- [Problem description] Report, as a single figure, how many lines in the records below include "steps".

[Items from a data source]
□ □ □

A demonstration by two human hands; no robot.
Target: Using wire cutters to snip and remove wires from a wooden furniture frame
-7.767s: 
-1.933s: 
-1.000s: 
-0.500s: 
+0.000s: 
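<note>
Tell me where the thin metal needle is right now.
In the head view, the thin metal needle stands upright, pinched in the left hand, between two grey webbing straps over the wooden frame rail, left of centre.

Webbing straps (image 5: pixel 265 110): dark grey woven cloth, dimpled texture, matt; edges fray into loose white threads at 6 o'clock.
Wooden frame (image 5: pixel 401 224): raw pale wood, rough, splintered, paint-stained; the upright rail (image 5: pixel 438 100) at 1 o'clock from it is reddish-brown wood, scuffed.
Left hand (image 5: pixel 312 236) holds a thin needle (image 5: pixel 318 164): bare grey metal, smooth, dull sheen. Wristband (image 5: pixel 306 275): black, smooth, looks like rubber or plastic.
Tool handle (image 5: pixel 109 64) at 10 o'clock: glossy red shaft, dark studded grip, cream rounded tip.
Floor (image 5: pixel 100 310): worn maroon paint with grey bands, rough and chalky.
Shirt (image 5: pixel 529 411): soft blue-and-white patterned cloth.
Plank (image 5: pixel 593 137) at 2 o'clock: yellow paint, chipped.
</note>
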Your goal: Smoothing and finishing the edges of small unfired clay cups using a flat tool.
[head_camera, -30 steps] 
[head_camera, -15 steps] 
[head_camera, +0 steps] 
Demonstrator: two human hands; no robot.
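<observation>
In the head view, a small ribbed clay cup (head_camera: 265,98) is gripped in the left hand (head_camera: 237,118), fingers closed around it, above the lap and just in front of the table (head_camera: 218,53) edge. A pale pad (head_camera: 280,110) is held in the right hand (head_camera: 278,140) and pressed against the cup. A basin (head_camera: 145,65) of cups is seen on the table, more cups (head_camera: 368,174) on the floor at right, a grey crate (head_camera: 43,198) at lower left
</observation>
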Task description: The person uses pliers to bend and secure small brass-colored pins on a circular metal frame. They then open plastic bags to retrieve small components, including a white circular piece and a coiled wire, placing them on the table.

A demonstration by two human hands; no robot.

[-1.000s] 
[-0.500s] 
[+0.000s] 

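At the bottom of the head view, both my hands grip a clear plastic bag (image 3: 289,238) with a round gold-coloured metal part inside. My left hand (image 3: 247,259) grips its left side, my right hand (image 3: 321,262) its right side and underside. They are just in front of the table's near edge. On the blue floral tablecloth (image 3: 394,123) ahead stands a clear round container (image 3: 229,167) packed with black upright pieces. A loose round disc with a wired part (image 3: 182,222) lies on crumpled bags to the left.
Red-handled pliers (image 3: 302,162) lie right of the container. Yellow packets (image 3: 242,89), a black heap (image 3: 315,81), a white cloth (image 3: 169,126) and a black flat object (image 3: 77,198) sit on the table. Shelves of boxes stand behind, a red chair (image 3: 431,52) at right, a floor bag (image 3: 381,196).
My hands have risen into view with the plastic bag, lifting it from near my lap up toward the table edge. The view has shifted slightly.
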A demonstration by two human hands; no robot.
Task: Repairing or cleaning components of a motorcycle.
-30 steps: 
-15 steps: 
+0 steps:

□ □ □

- [Response area] 6